A Gorgeous 'Blue' Sand Dune Snakes Across Mars in This Awesome NASA Photo

Martian sand dune
A big Martian sand dune looks blue in this enhanced-color photo, which was taken on Jan. 24, 2018, by NASA's Mars Reconnaissance Orbiter. The dune is actually gray but stands out because it differs from its surroundings in composition and/or grain size. (Image credit: NASA/JPL-Caltech/University of Arizona)

A big sand dune blazes in an electric blue on the Red Planet in a gorgeous photo by NASA's Mars Reconnaissance Orbiter (MRO).

The large, complex dune is embedded within a field of classic, crescent-shaped dunes on the floor of the 147-mile-wide (236 kilometers) Lyot Crater, which lies about 50 degrees north of the Martian equator.
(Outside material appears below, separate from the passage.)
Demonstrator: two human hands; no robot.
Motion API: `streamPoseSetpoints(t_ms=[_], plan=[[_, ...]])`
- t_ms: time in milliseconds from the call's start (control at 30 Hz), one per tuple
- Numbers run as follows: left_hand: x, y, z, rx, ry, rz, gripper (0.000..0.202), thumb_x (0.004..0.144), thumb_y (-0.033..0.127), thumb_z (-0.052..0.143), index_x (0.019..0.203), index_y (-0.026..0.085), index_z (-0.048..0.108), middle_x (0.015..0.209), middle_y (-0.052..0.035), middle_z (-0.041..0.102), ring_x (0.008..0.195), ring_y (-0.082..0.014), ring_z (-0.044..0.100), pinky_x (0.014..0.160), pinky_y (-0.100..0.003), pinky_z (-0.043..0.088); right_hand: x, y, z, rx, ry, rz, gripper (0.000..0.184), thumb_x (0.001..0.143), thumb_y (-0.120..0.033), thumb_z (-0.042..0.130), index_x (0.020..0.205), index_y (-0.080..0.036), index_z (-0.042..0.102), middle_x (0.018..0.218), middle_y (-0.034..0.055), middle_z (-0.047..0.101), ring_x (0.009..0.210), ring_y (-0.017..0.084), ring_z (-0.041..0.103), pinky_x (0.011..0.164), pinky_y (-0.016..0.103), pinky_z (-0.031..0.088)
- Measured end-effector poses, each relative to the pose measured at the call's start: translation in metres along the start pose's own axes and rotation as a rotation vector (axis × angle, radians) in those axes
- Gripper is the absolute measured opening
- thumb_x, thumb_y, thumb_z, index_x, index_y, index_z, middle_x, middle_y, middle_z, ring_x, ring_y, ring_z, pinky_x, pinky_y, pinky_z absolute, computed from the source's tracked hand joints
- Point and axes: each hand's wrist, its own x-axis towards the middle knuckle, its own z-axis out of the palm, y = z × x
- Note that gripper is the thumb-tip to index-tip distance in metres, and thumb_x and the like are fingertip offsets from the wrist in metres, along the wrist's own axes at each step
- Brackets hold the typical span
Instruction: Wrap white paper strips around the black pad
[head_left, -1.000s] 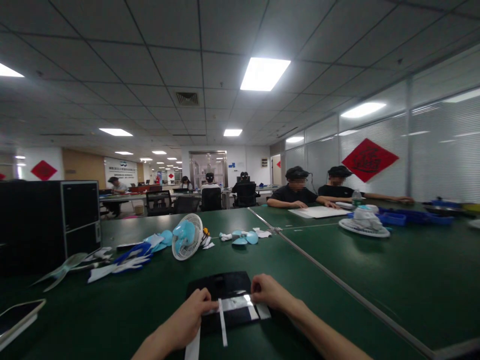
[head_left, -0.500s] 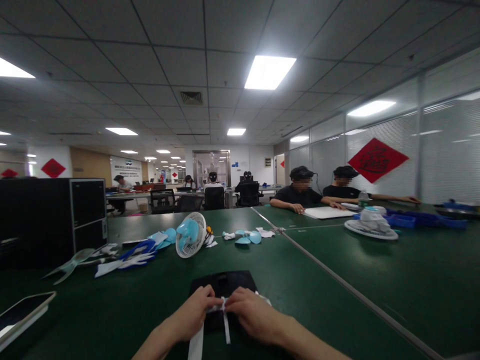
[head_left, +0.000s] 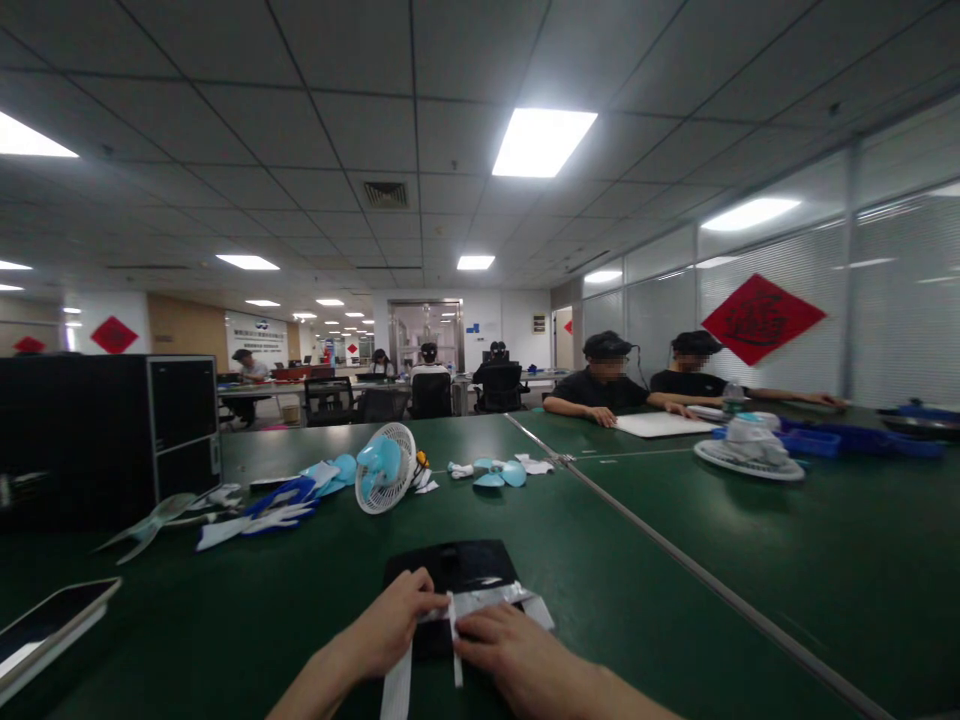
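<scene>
From my remote station I look over a long green desk, with the clock face centred on a black panel and 12 pointing away. Two seated people in dark tops, one nearer than the other, work at 1 to 2 o'clock. A black computer tower stands at 10, and a tilted fan with light-blue blades rests at 11.

The black panel lies flat on the desk, directly under my fingers. My left hand reaches in from 8 o'clock, its fingers bunched close at the top of a narrow white strip; I cannot tell whether they pinch it. My right hand comes from 4, fingers stretched and side by side over the panel, their undersides hidden, so any grip is unclear.

Shiny clear film crosses the panel at 1 o'clock from the right fingertips. The narrow white strip, smallest of all, runs toward 6, touching the left fingertips and just at 9 from the right ones.
</scene>
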Motion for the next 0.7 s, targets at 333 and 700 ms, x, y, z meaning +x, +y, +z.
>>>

"This particular dune, appearing like turquoise blue in enhanced color, is made of finer material and/or has a different composition than the surrounding" sand, NASA officials wrote recently in a description of the photo, which MRO snapped using its HiRISE (High Resolution Imaging Science Experiment) camera on Jan. 24. [See more amazing Mars photos by NASA's MRO]
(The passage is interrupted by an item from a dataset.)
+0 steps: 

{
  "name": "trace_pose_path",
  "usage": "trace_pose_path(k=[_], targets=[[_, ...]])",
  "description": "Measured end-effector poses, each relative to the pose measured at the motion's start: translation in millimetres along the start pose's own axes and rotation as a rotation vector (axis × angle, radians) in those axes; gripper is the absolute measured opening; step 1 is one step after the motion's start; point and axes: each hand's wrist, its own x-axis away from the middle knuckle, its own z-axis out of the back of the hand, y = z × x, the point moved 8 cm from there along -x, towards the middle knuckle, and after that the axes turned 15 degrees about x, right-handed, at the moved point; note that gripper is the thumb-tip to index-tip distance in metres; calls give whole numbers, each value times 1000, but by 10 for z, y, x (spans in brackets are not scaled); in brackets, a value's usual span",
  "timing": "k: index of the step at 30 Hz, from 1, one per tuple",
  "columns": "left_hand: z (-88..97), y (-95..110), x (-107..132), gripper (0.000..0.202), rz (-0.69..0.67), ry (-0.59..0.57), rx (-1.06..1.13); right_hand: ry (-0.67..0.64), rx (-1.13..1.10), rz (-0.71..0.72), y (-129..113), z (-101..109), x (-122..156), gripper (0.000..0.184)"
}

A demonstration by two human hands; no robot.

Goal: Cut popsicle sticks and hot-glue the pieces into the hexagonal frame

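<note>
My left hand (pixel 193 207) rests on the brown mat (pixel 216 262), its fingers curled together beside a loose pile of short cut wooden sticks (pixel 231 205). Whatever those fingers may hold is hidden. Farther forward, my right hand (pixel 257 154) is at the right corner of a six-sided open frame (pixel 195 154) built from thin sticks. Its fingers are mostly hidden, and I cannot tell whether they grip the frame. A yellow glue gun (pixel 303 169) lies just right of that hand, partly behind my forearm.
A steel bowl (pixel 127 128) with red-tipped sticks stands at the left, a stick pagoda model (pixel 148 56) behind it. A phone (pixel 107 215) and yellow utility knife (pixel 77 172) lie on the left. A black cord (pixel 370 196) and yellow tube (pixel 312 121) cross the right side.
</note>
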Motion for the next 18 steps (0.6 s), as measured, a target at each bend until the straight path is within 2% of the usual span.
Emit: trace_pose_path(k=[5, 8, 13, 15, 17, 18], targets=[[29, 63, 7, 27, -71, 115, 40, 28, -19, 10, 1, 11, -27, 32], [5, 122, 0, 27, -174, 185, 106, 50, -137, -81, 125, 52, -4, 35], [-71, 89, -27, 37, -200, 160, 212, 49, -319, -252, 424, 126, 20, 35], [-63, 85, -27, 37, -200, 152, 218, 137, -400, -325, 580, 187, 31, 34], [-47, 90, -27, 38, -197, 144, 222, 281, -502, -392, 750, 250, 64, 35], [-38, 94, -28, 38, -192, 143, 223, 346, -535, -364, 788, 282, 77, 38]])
Before you get too excited about the exotic geological possibilities on alien worlds: As that reference to "enhanced color" suggests, the dune isn't actually blue. 

HiRISE photos "are given min-max stretches in each individual color image to increase contrast," HiRISE principal investigator Alfred McEwen, a planetary geologist at the University of Arizona, told the website Inverse. "The dunes are actually gray, but appear relatively blue after such a stretch, because most of Mars is red."

The $720 million MRO mission arrived in orbit around the Red Planet in March 2006. Since then, the spacecraft has performed a variety of work, from hunting for signs of past water activity to scouting out landing sites for future rover missions. The orbiter also relays data from NASA Mars surface craft, such as the rovers Opportunity and Curiosity, back to Earth.

HiRISE is an incredibly sharp-eyed instrument. The camera can resolve features as small as a coffee table on the Martian surface from MRO's near-polar orbit, whose altitude has ranged over the years from 155 miles to 196 miles (250 to 316 km).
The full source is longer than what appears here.